During Black History Month, we met with members of the Neighborhood Academy Students in Action (SIA) team in Pittsburgh, Pennsylvania, to understand their experiences in Multiplying Good. Below is their story which has been edited for clarity.

Multiplying Good (MG): How has being part of Students In Action (SIA) and Multiplying Good helped you understand the connections between community service, volunteering?

“It's been impactful and resourceful. Personally, I've learned a lot about community service and being a student leader in helping my community, both neighborhood-wise and school-wise. A lot of times you don't see a lot of black faces, but this year, there definitely were more, like four to five other teams that were more like us in our conferences.”

MG: Can you tell us about a meaningful experience you've had with SIA that made you see the importance of volunteer work?

“Our first event was the Community Slam, which is now an annual event we have every year. So now we do monthly events and just small things like helping the community. Just seeing the smiles on their faces, talking to them, just hearing how much our event impacted them, but also hearing that they learned something new, learn more about what's really going on in their community," expressed one student, reflecting on the impact of their Community Slam event.

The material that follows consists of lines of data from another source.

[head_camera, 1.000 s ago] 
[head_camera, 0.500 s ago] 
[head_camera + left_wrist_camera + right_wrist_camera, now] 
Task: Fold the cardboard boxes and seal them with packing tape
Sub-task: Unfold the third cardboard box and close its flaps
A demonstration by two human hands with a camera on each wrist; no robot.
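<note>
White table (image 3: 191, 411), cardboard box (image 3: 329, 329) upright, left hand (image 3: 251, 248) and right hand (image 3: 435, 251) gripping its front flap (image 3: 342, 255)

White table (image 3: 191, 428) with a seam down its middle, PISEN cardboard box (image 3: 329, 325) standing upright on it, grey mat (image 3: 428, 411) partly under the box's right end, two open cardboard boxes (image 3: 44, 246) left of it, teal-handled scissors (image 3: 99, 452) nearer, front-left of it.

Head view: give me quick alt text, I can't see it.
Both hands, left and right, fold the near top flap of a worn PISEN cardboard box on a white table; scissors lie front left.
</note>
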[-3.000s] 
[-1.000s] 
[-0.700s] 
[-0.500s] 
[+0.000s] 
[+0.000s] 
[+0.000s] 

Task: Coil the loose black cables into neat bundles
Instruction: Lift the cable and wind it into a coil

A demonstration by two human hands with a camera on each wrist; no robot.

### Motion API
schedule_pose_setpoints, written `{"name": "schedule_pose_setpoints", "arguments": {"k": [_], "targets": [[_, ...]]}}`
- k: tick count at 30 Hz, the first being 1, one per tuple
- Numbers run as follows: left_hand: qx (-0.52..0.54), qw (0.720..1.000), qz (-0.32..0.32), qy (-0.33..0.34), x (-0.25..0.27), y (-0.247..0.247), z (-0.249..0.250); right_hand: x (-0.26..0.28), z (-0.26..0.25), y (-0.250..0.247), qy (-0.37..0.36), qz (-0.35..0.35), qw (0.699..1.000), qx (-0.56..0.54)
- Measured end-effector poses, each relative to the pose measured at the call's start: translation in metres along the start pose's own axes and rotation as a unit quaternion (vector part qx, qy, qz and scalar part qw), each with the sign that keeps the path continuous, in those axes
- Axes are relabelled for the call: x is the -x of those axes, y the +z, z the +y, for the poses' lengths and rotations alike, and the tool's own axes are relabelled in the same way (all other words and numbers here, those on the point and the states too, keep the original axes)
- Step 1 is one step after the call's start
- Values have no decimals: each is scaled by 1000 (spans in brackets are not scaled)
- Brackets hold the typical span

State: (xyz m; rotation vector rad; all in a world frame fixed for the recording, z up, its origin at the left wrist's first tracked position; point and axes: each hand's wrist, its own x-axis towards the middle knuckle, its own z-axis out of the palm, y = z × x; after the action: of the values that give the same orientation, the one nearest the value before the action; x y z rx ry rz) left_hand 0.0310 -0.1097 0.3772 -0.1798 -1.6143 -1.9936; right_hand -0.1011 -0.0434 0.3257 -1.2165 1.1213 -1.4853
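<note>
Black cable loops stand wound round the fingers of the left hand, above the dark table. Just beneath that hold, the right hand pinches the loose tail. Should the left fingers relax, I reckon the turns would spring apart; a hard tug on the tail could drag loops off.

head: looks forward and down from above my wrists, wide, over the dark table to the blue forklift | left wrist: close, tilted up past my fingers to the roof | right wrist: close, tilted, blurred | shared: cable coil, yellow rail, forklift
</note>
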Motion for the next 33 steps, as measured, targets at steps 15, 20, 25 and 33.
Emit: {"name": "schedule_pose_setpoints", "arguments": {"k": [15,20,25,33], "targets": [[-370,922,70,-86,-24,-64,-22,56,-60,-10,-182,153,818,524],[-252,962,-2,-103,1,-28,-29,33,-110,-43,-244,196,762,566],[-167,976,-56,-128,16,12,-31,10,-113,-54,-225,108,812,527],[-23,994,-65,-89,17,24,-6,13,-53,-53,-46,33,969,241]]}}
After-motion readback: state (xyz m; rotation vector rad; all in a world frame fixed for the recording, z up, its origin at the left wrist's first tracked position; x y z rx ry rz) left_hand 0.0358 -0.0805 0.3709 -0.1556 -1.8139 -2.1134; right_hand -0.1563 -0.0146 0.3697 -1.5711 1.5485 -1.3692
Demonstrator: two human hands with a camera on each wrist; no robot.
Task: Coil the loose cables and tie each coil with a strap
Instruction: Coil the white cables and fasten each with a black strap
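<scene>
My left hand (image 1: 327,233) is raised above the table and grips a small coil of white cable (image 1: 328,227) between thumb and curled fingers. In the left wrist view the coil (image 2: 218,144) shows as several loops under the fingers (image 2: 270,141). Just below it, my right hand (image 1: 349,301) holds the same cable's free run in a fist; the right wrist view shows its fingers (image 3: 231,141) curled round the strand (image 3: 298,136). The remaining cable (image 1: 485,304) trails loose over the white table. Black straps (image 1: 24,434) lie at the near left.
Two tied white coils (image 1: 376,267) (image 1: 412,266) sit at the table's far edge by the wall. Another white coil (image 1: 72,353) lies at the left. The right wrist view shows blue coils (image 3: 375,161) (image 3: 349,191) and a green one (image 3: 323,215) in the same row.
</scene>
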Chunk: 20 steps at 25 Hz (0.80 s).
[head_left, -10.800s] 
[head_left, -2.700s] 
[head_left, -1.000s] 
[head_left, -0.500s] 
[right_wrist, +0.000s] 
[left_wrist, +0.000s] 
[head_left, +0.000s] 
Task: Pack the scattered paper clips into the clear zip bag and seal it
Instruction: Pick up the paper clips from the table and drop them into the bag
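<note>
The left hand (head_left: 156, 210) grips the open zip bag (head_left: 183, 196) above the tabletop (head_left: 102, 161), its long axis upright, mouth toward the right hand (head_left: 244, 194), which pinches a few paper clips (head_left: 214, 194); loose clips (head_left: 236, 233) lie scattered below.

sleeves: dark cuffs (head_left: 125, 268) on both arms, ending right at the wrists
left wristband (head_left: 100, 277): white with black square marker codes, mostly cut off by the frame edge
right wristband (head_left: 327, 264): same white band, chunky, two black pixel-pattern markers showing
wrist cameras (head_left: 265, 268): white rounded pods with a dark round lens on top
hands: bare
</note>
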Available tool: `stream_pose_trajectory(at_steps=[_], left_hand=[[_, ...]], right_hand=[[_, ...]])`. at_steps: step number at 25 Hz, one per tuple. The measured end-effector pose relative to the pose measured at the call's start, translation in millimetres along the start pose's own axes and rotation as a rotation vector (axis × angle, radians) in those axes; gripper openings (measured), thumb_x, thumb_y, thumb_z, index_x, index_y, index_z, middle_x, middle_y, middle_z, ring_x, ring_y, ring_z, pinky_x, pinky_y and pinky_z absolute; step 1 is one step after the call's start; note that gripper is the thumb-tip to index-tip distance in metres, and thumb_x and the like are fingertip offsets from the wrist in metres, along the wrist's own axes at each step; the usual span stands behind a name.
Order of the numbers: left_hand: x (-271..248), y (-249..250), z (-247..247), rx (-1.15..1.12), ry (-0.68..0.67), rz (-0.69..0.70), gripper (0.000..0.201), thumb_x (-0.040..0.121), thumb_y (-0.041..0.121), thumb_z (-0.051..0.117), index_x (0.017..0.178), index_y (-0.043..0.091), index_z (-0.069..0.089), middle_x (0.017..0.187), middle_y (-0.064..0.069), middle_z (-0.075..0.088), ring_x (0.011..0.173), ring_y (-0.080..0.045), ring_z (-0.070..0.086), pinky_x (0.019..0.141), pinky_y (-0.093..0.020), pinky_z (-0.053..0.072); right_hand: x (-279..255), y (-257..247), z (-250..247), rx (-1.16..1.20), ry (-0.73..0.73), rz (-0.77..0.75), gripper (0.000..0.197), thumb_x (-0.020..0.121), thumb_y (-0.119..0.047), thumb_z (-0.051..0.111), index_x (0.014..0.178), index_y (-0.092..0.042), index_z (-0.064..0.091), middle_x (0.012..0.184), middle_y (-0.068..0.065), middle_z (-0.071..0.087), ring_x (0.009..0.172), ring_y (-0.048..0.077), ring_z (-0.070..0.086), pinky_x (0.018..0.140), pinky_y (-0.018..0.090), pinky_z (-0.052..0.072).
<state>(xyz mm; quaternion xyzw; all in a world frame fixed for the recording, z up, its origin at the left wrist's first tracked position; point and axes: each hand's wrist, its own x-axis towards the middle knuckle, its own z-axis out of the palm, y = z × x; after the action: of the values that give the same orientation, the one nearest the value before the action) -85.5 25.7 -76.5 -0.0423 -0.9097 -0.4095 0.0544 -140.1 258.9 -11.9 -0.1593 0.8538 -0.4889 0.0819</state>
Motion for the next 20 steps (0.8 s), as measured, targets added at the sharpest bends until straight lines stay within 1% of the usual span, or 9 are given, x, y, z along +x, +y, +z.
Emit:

“The Community Slam is an event that we started that focuses on teen mental health, teen youth homelessness, and teen gun violence. Getting people to come was a little tricky and hard– searching for speakers and tabling. It's nice to see that there's people of color, especially black students, who, you know, want to partake in assisting their communities and helping them out."

“We learned how to communicate better with each other, how to stick together even when things got hard, just to keep going and just see positivity out of it. It's nice to see that there's people of color, especially black students, who, you know, want to partake in assisting their communities and helping them out."

“The results for everything we do are always amazing. We can always know that what we've done has either helped a group of people are students, families, and stuff like that," shared one student, emphasizing the gratification derived from making a tangible difference in the lives of others. This being our second year, we wanted to do things a little bit bigger and better.”

MG: What advice would you give to others who want to get involved in community service during Black History Month?

"Just go with what you know, if you don't know anything, do some research, ask some questions, figure out what you want to do, and just start doing it. I hope that I'm still a student leader, not just while I'm here, but maybe when I get to college, bringing a path of community service to wherever I am.

"When I see the look on other people's faces when I'm helping them, or when I can give them something that they don't have, it makes me feel good inside. Just using our voice to say and get what we want and standing on that and just advocating not only for ourselves but for our group and our community."

Thank you to the students at the Neighborhood Academy, Courtney Stein, Jodi Klebick, John McClelland, Shannon Lynch and the Will Allen Foundation for your remarkable commitment to community and Multiplying Good.